Early goal-directed therapy for septic shock – a patient-level meta-analysis

  • The PRISM Investigators: Rowan KM, Angus DC, Bailey M, Barnato AE, Bellomo R, Canter RR, et al.
  • N Engl J Med. 2017 Jun 8;376(23):2223-2234.

This meta-analysis pooled data from three large randomised controlled trials to determine whether early goal-directed therapy (EGDT) was an effective intervention for managing septic shock. The data were collected prospectively through collaboration between the investigators of the ProCESS, ARISE and ProMISe trials. The final analysis studied 3,723 patients across seven countries and multiple centres; it did not demonstrate a mortality benefit for EGDT in this setting, and suggested that it was not a cost-effective intervention. Subgroup analysis showed a mortality benefit for the patient group with severe chronic lung disease, and a negative effect on the survival of patients with chronic liver disease.

The initial report on EGDT in septic shock was published in 2001 by Rivers et al. EGDT is a 6-hour resuscitation protocol that focusses on the administration of intravenous fluids, vasopressors, ionotropes and packed red cells to meet defined ‘optimal’ physiological targets for arterial pressure, central venous pressure, central venous oxygen saturation and haemoglobin levels. The initial randomised control trial showed a reduced mortality, dropping from 46.5% to 30.5% with EGDT. This promising result provoked further investigation, and three large, multicentre trials were conducted: ProCESS, ARISE and ProMISe. These studies failed to show improved mortality with EGDT, and this meta-analysis was planned to increase the statistical power of those three trials by pooling data to establish whether a subtler effect could be elicited.

The three trials all investigated the same EGDT protocol, and the design for a meta-analysis was published prior to unblinding the data, allowing for a prospective analysis. In the both the usual treatment group and the EGDT group, early recognition of sepsis and prompt delivery of IV antibiotics and fluids were emphasised. The data were analysed on an intent-to-treat basis, with subgroups prespecified to explore the impact of EGDT on certain subgroups – such as those with more severe disease, or certain pre-existing conditions. Other subgroups were created to account for demographic differences.

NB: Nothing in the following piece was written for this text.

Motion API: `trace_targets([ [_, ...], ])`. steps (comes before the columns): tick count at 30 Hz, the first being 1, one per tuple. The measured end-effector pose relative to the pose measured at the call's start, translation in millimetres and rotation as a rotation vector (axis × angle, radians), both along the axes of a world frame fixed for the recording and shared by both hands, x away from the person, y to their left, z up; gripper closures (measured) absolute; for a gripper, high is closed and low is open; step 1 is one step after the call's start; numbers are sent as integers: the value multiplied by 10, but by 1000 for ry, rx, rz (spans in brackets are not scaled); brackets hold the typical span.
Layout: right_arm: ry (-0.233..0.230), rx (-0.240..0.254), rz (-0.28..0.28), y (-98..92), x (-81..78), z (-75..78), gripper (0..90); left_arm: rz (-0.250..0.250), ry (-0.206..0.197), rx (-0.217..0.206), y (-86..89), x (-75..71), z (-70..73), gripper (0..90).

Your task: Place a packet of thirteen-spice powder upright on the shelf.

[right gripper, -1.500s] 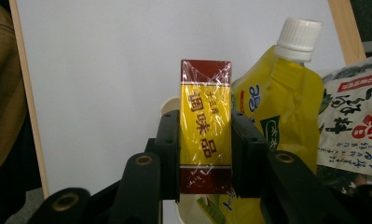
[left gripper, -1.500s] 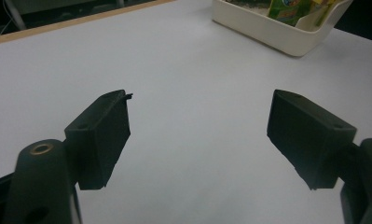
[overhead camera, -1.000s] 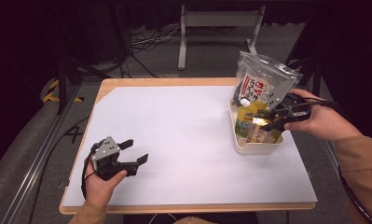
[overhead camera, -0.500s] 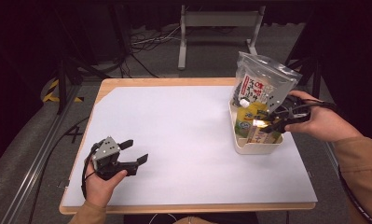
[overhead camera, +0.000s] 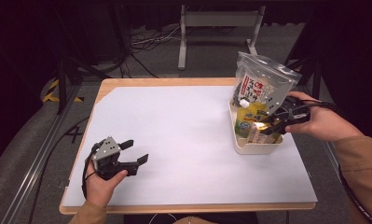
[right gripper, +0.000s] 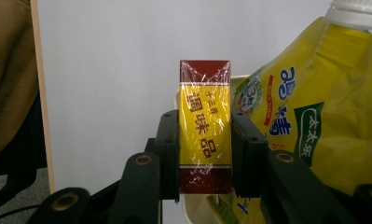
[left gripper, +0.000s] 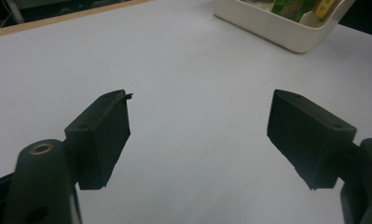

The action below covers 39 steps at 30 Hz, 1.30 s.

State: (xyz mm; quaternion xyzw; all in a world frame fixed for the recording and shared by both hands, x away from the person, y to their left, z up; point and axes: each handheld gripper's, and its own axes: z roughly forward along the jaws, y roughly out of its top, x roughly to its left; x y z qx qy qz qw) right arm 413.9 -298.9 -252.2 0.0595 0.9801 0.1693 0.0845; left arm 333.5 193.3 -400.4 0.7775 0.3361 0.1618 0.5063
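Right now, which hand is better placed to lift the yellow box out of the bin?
Right. Its tongs already clamp the yellow box over the bin; the left tongs sit open, far across the table.

The left black two-jaw gripper [overhead camera: 133,150] carries a grey three-cornered metal plate [overhead camera: 106,148] with small dark screw holes on top, and a thin black cable [overhead camera: 85,179] loops from its body past the wrist. Its jaw pads are blocky, matte black wedges, with brass-coloured pivot rings at the arm joints. The right black two-jaw gripper [overhead camera: 270,125] has the same brass-ringed pivots and screw-dotted pads. Both forearms wear tan-brown sleeves [overhead camera: 361,172].
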Motion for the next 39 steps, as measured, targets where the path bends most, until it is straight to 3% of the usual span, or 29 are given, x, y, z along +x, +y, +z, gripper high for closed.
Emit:
trace_targets([
  [7,5,-14,-6,15,11,-48,681,0,-1,1,0,2,-1,218],
  [14,-22,-54,6,58,-29,-128,681,-2,0,6,-7,8,-11,218],
  [28,-39,-54,2,71,-23,-226,680,0,13,2,-10,8,-22,218],
  [39,-55,-91,7,122,-29,-309,678,0,13,1,-15,12,-30,219],
])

After exclusions, 3,723 patients were included in the final analysis (1,852 in the EGDT group, 1,871 in the usual care group), and included data from 138 hospitals across the USA, Australia, New Zealand, Finland, Hong Kong, Ireland and the UK. Mortality within 90 days did not vary significantly (24.9% in the EGDT group versus 25.4% in the usual management group; adjusted odds ratio (OR) 0.97 [95% CI: 0.82–1.14] p=0.68). Secondary outcomes showed that 1-year mortality also did not vary significantly, while EGDT patients experienced a longer ITU/ICU stay and more frequent and longer duration cardiovascular support. Subgroup analysis also failed to show a mortality benefit in even those with the most severe disease. There was a mortality benefit from EGDT in the 370 patients with severe chronic lung disease (OR 0.54 [95% CI: 0.34–0.85] p=0.01), and higher mortality in patients receiving EGDT with severe chronic liver disease (n=117; OR 2.51 [95% CI: 1.12–5.63] p=0.01). The cost analysis demonstrated a higher cost up to 90 days with EGDT than with usual care; quality of life and quality-adjusted life year outcomes were similar, leading the analysis to suggest that the probability that EGDT is cost effective is 0.25 for realistic thresholds.

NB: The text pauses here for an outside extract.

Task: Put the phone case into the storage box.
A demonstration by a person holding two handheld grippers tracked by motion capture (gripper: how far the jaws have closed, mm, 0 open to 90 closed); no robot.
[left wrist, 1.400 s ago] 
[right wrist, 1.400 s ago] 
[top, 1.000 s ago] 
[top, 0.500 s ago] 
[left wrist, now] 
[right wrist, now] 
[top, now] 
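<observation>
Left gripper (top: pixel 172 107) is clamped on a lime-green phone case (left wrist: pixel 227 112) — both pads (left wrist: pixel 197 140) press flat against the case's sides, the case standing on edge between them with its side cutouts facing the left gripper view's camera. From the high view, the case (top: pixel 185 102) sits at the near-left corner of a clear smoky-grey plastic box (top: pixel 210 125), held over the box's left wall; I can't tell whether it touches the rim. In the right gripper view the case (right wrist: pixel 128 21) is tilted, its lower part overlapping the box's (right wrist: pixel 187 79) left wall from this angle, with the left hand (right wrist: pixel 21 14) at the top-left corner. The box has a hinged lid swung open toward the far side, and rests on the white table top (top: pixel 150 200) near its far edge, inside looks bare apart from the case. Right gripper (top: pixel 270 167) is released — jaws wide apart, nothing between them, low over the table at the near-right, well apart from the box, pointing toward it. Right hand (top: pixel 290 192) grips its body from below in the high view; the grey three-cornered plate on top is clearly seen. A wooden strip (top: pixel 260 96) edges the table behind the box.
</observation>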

In their discussion, the authors highlight that there was no evidence to suggest EGDT resulted in improved mortality – an effect that persisted across a variety of healthcare systems. There was no evidence from the analysis that patients who were more unwell benefit, and the authors do not believe that the difference in disease severity is sufficient to explain the different outcomes found by Rivers et al. and this study. They concede that the intervention may have increased the standard of usual care, but subgroup analyses sought to establish whether there was inter-departmental variation, and did not find it to be so; highlighting that even those departments with the least aggressive usual care protocols did not demonstrate an EGDT benefit. Most of the evidence supporting EGDT thus far has been observational, and this study has potentially avoided some of the biases that may persist through an observational design. The authors point to the early harmonisation of research methodologies and alignment of key objectives as an example of how richer data can be generated – potentially leading to better practice.

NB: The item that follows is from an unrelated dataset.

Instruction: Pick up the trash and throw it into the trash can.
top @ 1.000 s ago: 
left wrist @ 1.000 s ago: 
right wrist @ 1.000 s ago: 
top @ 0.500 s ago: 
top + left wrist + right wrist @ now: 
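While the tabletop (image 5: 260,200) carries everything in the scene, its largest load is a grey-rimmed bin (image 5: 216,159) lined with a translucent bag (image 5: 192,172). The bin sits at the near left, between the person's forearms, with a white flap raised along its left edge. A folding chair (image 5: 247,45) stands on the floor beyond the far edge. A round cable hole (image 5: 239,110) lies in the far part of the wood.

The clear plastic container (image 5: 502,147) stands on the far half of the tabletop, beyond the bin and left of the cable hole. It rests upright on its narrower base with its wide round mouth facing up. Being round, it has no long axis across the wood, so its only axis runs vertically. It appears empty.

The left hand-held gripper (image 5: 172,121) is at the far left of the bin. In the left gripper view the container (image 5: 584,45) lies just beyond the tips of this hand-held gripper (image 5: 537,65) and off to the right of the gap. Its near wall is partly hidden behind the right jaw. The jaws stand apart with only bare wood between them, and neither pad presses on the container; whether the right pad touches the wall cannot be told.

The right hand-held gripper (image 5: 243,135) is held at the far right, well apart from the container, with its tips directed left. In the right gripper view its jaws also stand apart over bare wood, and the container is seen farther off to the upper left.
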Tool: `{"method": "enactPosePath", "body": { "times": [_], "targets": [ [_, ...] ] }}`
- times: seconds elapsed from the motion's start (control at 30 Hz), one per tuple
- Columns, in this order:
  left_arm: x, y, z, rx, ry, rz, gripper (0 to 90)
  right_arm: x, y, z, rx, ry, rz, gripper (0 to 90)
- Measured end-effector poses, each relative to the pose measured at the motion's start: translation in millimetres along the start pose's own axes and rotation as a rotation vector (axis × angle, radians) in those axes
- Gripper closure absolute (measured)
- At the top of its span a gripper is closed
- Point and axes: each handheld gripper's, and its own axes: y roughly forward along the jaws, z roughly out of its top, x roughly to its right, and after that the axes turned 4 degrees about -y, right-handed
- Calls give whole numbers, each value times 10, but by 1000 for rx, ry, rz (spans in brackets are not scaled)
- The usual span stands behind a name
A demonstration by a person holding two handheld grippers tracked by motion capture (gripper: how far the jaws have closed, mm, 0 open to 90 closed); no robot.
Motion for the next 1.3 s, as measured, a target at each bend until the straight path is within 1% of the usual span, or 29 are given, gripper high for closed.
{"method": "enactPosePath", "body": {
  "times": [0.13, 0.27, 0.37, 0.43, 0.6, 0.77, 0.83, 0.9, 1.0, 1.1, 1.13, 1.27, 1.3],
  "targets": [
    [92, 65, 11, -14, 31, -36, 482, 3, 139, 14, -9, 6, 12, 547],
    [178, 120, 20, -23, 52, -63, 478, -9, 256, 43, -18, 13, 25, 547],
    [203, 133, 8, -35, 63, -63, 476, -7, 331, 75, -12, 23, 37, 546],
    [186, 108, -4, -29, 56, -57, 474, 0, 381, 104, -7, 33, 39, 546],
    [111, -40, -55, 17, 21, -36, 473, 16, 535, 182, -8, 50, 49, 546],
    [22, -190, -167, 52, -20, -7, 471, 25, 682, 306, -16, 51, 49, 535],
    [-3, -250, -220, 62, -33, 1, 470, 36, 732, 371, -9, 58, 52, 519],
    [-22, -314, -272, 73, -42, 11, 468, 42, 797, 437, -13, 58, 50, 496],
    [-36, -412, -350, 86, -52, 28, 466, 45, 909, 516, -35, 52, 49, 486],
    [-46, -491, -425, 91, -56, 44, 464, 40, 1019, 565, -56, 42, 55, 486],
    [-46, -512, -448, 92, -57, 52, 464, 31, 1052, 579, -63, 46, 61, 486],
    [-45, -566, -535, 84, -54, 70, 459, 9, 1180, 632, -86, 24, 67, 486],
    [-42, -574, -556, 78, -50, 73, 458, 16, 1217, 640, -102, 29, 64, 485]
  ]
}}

The limitations to the study include: the relatively small size of some potentially important subgroups, the fact that the underlying trials were unblinded, and that the results may not be suitable for extrapolation to lower-income healthcare systems.

This study goes a long way towards demonstrating that a blanket approach to septic shock using EGDT is neither beneficial in terms of mortality nor cost-effective. It does however leave the door open for utilisation of some of the aspects of EGDT in clinically-relevant situations.